10 Recording Preparation Tips for any Studio Session

10 Recording Preparation Tips for any Studio Session

Here’s my list of the top 10 things you can do to get the most out of any recording session…

Practice makes perfect for recording sessions:

This goes without saying, but it’s almost certain that the better practised you are, the better your takes will be. The more you practice the song, the more the performance will become second nature.

Know your parts for your studio session:

Knowing your parts will make a massive difference in making sure you achieve what you want from a recording session. Going into a recording with your parts prepared means that you can concentrate on performing great takes. Going in with half-finished songs and trying to write your parts on the day can really slow things down. Plus, if you’re self-financing the project, then it’s usually more cost-effective to write at your band’s rehearsal space than it is to write during a recording session.

Plan to be spontaneous in the studio:

This point is very much linked to the one above. Don’t get me wrong, I completely understand the appeal of going into the studio and letting the parts flow. And if you’re in a position to do that, then go for it! But if you’re working to a bit of a deadline, or you’re on a budget, then at least have something of a plan. Have a few ideas ready to give things a bit of a head start when you get into the studio.

New drum heads, new guitar strings and new amp tubes:

This is a simple one really – don’t go into your session with dead drum heads and lifeless strings. Fresh skins, strings and tubes will really help to get a great sound from your instruments. As a result, your tracks will sound great from the very beginning.

Know the purpose of your recording session:

Perhaps you want to record a demo to get a better feel for how your songs sound. Or perhaps you’re recording the tracks for a commercial release. Whatever the reason, knowing the purpose of your recording will undoubtedly determine multiple aspects of your session. Will there be a CD release of your tracks? If so, do you require a DDPi for the pressing plant? Or are you releasing digitally only? If so, what format does the digital distributor require from you? There should be no unanswered questions provided you make your decisions early. This is the only way to ensure that the results of your recording match the purpose of the session.

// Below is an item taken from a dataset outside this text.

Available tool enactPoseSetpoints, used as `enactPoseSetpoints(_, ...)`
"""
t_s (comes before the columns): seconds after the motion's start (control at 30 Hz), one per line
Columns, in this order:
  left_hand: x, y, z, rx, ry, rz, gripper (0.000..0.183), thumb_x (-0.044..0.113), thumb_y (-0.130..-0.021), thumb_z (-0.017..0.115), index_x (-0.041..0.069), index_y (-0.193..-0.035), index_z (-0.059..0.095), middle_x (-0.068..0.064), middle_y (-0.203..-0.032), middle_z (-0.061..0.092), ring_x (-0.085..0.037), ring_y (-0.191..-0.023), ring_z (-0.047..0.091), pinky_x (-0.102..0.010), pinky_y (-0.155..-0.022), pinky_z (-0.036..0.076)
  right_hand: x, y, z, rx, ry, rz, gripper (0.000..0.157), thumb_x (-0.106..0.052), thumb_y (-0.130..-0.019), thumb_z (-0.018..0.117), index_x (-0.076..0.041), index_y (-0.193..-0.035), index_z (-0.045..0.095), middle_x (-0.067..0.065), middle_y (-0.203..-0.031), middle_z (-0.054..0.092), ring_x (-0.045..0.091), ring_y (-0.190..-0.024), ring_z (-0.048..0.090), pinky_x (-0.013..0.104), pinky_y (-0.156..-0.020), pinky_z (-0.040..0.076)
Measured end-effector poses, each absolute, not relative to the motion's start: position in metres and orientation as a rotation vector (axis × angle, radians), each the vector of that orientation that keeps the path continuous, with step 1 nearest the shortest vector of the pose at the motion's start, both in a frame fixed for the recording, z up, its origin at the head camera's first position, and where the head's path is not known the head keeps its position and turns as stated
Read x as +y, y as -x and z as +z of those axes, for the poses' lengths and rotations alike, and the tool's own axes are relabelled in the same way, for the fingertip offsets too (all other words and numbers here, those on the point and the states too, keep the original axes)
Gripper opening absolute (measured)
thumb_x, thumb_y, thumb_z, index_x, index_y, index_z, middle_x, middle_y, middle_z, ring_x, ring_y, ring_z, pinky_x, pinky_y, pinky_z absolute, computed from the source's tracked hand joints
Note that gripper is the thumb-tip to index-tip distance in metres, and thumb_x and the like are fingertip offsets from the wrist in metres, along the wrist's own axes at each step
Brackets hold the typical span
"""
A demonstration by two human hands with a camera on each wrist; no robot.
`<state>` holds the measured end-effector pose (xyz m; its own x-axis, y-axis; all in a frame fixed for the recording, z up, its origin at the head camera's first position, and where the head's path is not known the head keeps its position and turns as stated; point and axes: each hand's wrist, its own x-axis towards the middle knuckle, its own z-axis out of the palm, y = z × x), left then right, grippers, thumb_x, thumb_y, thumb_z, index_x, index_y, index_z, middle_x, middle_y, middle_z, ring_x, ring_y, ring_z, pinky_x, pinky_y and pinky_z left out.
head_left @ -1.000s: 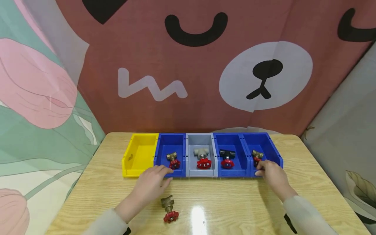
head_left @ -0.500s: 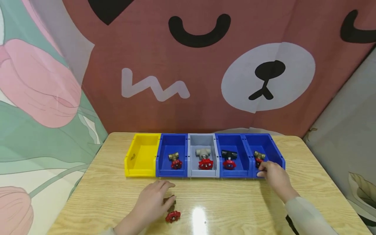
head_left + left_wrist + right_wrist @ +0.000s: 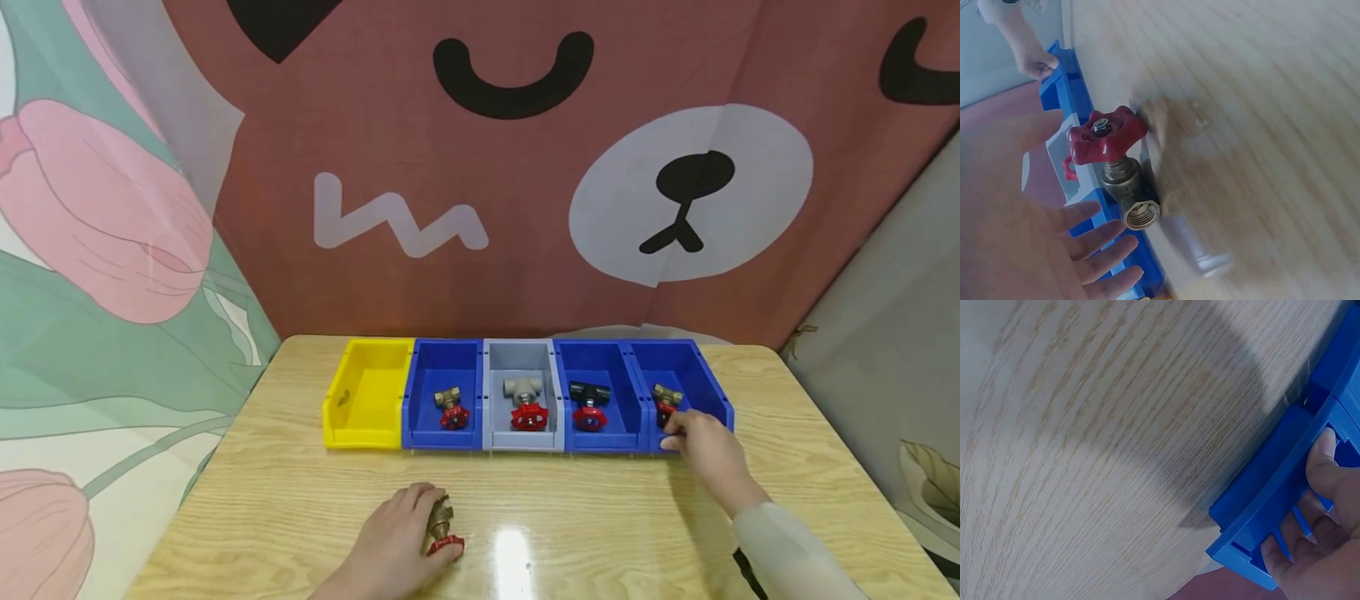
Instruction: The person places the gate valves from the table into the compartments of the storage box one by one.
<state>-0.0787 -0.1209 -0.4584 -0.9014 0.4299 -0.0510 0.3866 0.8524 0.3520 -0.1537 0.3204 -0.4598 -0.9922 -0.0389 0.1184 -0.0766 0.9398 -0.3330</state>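
On the table lies a brass valve (image 3: 441, 515) with a red handwheel (image 3: 1107, 134). My left hand (image 3: 393, 537) is beside it, and in the left wrist view the fingers are extended, the thumb apart, without closing round the valve. My right hand (image 3: 708, 450) rests at the front of the far-right blue bin (image 3: 670, 357). In the right wrist view the thumb (image 3: 1324, 450) touches the rim while loosely bent fingers reach inside, with nothing visible between them. Just beyond that hand sits another brass valve (image 3: 667, 394), its red wheel partly covered by my fingers.
Bins stand in a row at the back: a yellow bin (image 3: 377, 367), a blue bin (image 3: 450, 360) with a brass valve (image 3: 451, 407), a grey bin (image 3: 520, 357) with a pale valve (image 3: 525, 402), and a blue bin (image 3: 590, 358) with a black valve (image 3: 590, 403). A printed curtain hangs behind.
My left hand has drawn back from the front of the left blue bin to the brass valve on the table. The right hand stays at the far-right bin.
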Motion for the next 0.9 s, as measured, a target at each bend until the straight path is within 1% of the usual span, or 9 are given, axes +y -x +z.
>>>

Communicate your expectations with your producer:

If you have specific hopes or expectations in mind, then be sure to talk about these with the producer. If you want your tracks to sound a certain way, be sure to let your producer know. And, if you’re the one doing the producing, be sure to ask the musicians if they have any ideas about how they want things to sound.

Never assume anything about a recording session:

If you’re not 100% certain about any aspect of your recording session, be sure to ask. For instance, if you’ve seen that the studio has a certain amp, and you’d like to use it, double-check that the amp will be at the studio on the day.

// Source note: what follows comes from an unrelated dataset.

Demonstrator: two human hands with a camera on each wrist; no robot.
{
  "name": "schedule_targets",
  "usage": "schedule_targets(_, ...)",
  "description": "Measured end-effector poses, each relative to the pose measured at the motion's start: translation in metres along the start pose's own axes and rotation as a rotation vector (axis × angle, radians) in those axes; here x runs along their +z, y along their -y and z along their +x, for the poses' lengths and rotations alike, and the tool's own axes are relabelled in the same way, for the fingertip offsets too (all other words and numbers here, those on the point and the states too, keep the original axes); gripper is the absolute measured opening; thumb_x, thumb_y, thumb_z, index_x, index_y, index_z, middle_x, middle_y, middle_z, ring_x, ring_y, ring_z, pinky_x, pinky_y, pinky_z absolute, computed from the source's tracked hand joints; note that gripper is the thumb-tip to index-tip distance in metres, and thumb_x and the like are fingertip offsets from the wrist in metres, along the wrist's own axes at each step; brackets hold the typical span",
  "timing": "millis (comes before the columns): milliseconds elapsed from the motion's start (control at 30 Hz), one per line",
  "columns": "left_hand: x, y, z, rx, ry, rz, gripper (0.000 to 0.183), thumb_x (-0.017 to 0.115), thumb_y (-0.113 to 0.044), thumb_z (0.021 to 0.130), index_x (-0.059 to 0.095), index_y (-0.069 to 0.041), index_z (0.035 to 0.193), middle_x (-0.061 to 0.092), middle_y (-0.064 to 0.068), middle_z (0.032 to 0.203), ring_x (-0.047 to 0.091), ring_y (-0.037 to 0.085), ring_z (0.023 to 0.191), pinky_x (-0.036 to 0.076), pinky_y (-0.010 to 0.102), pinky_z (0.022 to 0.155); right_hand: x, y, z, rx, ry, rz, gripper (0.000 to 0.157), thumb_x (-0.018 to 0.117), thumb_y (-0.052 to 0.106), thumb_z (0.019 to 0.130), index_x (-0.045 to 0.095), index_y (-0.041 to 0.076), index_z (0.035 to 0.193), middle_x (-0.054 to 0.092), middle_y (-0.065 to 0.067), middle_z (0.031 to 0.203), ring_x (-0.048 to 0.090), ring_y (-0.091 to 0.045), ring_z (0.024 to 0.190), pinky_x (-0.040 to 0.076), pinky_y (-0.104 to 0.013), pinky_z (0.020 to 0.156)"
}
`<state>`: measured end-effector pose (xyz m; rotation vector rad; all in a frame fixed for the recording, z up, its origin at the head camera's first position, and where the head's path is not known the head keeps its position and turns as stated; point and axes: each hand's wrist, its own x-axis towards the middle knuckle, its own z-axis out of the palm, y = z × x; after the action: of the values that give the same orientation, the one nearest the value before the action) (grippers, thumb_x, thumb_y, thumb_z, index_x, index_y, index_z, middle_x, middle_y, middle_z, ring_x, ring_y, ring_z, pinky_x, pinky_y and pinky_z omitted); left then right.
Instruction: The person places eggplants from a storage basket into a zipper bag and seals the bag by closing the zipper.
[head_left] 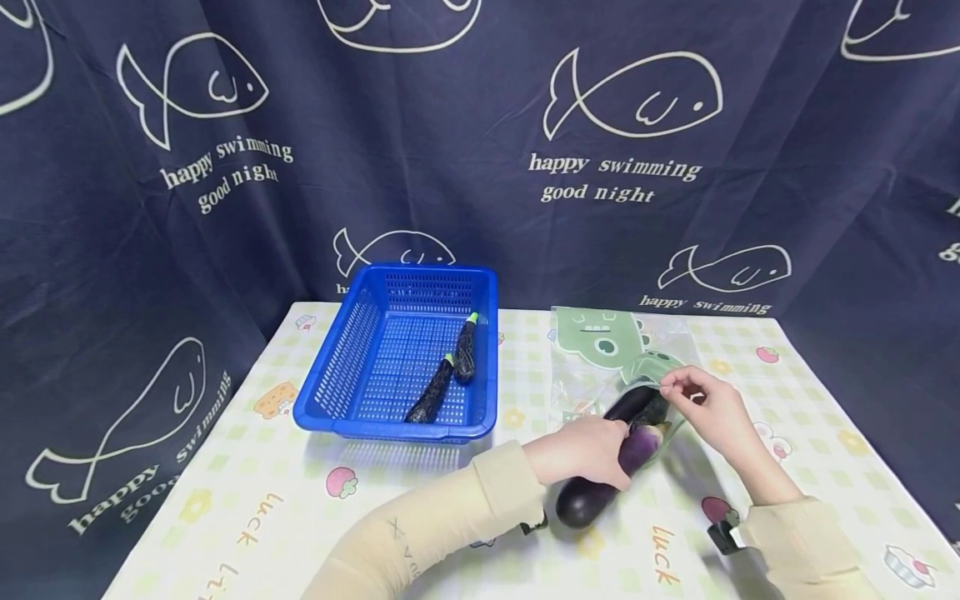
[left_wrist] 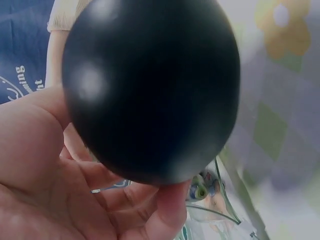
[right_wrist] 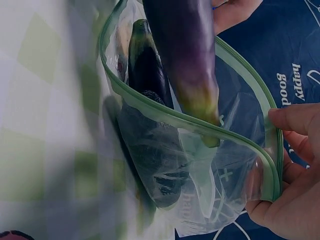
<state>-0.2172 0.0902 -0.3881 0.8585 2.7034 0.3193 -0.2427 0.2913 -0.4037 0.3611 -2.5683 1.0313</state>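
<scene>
One eggplant, glossy, firm and likely slippery, lies half inside the bag on the table. The left hand wraps its middle, a sound grip. The right hand pinches the bag's rim open.

A: Eggplant, left wrist view?
B: Fills the frame, blurred; only its rounded end shows. Left hand cut off by the lower and left edges.

A: Bag, right wrist view?
B: Mouth only; the rest runs off the frame. A second eggplant inside, its lower part dim behind the plastic.

A: Right hand?
B: Cut by the right edge; fingers partly shown.

A: Table there?
B: Blurred.
</scene>
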Motion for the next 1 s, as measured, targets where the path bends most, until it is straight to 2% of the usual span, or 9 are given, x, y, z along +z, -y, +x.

Be realistic about how much you can get done in a session:

Overestimating what you can get done in a session is really easy to do. For example, heading into the studio and expecting to have an album of material recorded by the end of the day probably isn’t realistic for most musicians. Instead, discuss with the studio how many songs you want to record and what the instrumentation of each song is. They will be able to advise you on how long they propose you spend on the drums, guitars, vocals etc. Agree on your time frame with the studio and go in with the aim of achieving exactly that. Often a ‘quality over quantity’ approach will serve you best.

Manage your time in the recording studio:

Staying on task is a huge factor in making sure that you achieve all that you set out to in the session. Plan out start times and finish times for the day, and then factor in some time to take breaks.

Have a recording session backup plan:

Before your session, come up with a clear backup plan just in case something goes wrong, and you run out of time. Which song would you drop if you had to? Which track could you settle for a stripped-down version of? Having a backup plan of what you can do if things don’t quite go to plan means that you’ll still come away from your session with something you can be proud of!